Work required: Please report the number of lines in the entries below that contain "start", with nothing added.

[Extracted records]
----------

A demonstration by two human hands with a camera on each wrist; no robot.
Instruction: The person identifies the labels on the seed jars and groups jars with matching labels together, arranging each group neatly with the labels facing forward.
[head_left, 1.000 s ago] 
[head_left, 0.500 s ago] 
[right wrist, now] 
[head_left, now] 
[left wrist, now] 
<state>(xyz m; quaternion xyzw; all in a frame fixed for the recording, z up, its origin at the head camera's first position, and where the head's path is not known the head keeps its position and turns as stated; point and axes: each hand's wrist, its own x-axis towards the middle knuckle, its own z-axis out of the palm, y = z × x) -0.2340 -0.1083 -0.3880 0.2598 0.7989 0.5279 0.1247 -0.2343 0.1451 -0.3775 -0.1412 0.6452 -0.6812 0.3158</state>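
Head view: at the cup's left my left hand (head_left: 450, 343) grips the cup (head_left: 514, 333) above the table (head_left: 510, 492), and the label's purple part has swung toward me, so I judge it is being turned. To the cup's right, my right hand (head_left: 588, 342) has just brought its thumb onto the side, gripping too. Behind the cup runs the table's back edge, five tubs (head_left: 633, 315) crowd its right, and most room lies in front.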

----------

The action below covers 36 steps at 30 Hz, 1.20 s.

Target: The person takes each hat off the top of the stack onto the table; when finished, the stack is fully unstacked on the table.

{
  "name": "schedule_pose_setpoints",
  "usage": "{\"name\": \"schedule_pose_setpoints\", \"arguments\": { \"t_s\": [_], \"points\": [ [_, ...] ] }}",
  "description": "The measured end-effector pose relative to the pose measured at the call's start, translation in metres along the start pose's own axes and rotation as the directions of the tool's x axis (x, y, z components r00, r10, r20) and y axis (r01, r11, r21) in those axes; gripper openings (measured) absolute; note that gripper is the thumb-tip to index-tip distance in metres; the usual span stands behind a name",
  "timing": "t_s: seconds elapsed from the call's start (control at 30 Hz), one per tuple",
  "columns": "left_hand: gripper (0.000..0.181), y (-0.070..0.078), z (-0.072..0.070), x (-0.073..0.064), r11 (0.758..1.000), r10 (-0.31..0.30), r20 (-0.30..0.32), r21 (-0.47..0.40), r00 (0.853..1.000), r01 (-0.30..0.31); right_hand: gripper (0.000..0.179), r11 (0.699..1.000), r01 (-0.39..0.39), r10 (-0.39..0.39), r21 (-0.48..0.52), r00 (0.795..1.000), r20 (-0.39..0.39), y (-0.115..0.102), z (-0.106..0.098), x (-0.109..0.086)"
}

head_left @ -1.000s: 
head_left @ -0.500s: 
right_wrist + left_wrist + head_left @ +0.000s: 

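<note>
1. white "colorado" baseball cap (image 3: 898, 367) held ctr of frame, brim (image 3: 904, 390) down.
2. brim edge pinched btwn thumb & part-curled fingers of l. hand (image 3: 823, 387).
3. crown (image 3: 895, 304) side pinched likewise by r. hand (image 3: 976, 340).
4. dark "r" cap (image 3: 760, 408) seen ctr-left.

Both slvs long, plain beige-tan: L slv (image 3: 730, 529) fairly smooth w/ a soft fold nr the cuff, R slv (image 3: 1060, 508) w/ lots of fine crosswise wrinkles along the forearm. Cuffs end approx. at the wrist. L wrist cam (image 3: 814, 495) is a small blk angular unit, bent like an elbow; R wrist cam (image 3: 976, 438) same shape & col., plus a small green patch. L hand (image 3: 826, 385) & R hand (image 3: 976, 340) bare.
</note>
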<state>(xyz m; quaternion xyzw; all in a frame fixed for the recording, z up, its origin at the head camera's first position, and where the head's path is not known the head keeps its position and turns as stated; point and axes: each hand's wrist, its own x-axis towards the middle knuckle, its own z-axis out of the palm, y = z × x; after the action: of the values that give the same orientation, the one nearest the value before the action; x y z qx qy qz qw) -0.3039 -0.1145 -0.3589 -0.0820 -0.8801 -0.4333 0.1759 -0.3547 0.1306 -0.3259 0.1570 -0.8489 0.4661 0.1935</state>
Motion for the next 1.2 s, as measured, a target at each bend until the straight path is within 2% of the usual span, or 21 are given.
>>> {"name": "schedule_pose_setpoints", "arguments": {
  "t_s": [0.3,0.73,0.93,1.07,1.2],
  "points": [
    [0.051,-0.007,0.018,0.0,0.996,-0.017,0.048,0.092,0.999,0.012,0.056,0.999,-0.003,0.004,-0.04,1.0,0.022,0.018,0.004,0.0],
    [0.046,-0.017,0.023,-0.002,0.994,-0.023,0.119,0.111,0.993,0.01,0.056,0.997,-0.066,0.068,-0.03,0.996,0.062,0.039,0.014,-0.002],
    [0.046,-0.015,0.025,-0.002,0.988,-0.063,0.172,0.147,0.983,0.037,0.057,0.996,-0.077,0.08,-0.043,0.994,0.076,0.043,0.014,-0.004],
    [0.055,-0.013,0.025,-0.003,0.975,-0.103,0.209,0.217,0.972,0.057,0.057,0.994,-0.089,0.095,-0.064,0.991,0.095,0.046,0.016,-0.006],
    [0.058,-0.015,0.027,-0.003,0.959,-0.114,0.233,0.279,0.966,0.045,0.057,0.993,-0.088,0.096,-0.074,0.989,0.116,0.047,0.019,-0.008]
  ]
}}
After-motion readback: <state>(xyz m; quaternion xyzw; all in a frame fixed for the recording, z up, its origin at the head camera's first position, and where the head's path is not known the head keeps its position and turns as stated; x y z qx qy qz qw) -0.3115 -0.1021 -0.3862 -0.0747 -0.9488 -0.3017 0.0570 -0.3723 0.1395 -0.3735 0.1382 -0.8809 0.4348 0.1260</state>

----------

Exercise response: 2